1. Embryonic stem cells have produced disappointing results for juvenile diabetes.
The latest example: While some studies have claimed progress in getting ESCs to differentiate into insulin-producing cells in culture, those claims are called into doubt in the most recent issue of the journal Diabetologia. There researchers from the University of Calgary found that the insulin-producing cells derived from ESCs are not the “beta cells” needed to reverse diabetes. While the cells produced some insulin, they did not do so in response to changes in glucose levels; when placed in mice they did not reverse diabetes but formed teratomas (tumors).
Claim 2
“A Korean research team recently made history by using human embryonic stem cells to cure Parkinson’s disease in rats.”
That is what they claim, but the research is a long way from producing a safe and effective treatment for humans. On the one known occasion when earlier-stage (before 6 weeks) fetal tissue was used to try to treat a human Parkinson’s patient, the tissue killed the patient by forming clumps of bone, skin and hair in the middle of his brain.
Moreover, animal trials with embryonic stem cells repeatedly kill many of the animals because of formation of brain tumors.
Meanwhile, the first clinical trial using a patient’s own adult brain stem cells to treat Parkinson’s has produced a lasting 80% reversal of symptoms, and wider human trials are being planned.
Claim 3
“Rats paralyzed from spinal cord injuries regained their ability to walk after transplantation of specific nerve cells that were derived from mouse embryonic stem cells.”

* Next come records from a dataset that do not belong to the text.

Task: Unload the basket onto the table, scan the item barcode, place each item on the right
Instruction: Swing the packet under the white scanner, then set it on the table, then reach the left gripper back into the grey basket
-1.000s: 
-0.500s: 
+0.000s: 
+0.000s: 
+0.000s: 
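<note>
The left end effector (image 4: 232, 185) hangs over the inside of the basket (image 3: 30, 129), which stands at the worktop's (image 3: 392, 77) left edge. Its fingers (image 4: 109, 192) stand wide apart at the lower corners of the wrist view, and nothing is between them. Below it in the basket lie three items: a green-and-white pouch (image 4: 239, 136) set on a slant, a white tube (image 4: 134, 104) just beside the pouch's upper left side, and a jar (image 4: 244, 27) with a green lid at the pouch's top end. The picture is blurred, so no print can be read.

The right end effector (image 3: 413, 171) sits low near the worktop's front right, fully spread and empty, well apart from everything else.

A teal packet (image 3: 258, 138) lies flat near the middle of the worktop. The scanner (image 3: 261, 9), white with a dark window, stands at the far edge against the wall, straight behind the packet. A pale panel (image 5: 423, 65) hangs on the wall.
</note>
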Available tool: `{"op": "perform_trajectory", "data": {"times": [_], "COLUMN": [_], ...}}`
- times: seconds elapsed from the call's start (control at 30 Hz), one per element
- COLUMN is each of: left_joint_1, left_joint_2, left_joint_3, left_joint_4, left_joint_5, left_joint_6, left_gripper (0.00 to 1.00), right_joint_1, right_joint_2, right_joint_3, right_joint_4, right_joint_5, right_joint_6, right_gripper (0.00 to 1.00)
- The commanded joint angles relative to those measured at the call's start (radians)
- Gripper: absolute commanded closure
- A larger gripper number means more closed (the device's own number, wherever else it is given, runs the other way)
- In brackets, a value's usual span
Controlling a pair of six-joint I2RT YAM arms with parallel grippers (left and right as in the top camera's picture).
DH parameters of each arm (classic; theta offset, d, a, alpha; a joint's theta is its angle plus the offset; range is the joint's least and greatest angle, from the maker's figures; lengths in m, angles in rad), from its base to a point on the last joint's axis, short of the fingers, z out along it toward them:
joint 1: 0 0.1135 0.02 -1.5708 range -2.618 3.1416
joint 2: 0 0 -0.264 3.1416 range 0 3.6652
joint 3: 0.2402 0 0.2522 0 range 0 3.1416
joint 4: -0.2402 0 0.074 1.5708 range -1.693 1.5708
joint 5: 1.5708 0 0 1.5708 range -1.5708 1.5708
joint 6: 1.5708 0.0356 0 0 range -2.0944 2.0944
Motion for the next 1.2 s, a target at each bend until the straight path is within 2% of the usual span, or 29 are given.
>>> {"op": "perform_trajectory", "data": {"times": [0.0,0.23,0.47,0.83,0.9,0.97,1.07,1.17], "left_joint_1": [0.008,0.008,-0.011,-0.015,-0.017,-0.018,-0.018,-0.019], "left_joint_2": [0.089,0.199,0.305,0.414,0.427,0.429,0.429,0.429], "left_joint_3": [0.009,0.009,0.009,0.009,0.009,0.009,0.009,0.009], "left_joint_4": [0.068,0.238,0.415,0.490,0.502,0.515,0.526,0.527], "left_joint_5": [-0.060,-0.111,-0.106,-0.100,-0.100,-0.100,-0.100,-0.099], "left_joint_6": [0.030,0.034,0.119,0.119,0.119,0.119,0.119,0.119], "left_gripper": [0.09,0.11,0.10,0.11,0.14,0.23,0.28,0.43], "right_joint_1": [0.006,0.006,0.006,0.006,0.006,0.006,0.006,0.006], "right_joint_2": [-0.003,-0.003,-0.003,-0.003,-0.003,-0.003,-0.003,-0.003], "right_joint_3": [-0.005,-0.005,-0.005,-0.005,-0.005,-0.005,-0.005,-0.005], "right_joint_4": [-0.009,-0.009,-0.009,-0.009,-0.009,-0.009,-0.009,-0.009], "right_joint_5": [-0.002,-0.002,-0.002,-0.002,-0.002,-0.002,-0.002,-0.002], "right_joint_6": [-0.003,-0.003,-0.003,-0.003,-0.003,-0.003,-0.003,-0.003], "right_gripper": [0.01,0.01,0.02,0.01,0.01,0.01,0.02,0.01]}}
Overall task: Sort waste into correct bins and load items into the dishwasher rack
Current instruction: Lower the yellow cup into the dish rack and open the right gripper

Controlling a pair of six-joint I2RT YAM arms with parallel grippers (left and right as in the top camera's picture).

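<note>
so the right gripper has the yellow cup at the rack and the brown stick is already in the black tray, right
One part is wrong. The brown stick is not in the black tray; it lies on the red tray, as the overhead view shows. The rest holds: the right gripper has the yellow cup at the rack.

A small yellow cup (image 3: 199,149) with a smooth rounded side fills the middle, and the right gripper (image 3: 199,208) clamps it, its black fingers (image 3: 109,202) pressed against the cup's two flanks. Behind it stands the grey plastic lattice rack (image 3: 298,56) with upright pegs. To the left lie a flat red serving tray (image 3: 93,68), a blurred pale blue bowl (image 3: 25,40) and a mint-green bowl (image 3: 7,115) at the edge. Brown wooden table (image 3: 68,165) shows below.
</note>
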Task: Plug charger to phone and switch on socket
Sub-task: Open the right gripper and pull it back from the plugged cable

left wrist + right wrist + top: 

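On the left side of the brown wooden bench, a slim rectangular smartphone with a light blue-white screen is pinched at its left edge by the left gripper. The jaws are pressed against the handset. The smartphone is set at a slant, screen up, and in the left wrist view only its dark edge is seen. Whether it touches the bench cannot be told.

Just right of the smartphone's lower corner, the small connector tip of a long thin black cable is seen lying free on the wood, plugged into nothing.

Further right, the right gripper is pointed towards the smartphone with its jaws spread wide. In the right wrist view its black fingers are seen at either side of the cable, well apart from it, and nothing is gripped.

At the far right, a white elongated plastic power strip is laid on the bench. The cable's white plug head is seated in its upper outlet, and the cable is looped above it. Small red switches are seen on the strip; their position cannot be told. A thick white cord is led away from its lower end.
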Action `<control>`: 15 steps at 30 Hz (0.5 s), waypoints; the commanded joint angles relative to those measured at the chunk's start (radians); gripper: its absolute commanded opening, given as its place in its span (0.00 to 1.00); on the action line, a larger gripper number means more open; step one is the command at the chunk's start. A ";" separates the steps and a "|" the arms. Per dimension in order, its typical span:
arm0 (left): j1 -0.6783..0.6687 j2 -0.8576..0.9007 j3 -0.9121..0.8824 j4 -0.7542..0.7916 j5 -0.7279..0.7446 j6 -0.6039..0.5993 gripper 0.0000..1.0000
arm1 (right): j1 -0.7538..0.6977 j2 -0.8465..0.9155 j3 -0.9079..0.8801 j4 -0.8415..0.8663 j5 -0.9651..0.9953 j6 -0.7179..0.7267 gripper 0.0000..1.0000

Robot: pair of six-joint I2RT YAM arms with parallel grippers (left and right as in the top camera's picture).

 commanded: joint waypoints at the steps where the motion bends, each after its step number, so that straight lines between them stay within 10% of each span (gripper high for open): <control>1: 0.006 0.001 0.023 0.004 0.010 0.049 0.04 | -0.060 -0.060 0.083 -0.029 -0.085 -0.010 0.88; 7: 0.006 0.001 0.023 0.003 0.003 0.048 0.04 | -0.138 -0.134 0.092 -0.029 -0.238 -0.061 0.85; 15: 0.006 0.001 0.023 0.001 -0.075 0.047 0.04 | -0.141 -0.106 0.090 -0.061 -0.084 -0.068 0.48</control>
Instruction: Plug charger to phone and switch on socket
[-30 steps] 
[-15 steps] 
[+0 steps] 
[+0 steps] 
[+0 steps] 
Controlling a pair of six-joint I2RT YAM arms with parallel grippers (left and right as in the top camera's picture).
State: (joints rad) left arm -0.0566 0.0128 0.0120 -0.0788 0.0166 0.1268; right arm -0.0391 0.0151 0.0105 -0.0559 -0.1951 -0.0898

Actually the functional improvement was modest, and the rats could “almost walk again” after receiving the injections. 6
This research was announced in December 1999, and no one has announced any improvement on it since or moved it toward human trials. Meanwhile, several human patients have shown remarkable recovery from spinal cord injury after receiving injections of adult cells from their own nasal tissue. That breakthrough was recently featured on “Miracle Cell,” an episode of the PBS program Innovation.
In reality, none of the claims promoted by embryonic stem cell enthusiasts are actually anywhere close to the research already being accomplished using adult stem cells. In addition, adult stem cells avoid many of the practical problems associated with embryonic stem cell research.
1. You use your own cells instead of those of an embryo with another DNA makeup, which would require taking immunosuppressant drugs for the rest of your life (like one does when they have an organ transplant).
2. You avoid the problem of having to clone yourself to get cells genetically identical to your own to avoid problem
3. You avoid having to obtain scores of human eggs to get the stem cells via cloning. (The South Korean experiment required 242 eggs to get one embryonic stem cell line.)
4. Adult stem cells are already specialized and require less cell specialization to work. (Avoids problems of unspecialized embryonic cells becoming tumors.)
5. Lastly, adult stem cells don’t have the moral problem of requiring the destruction of living human embryos for the research.
While we all are concerned that we find cures for those suffering from disease, such cures do not lie in destroying living human embryos. They lie instead in research developments that, in many cases, are already here.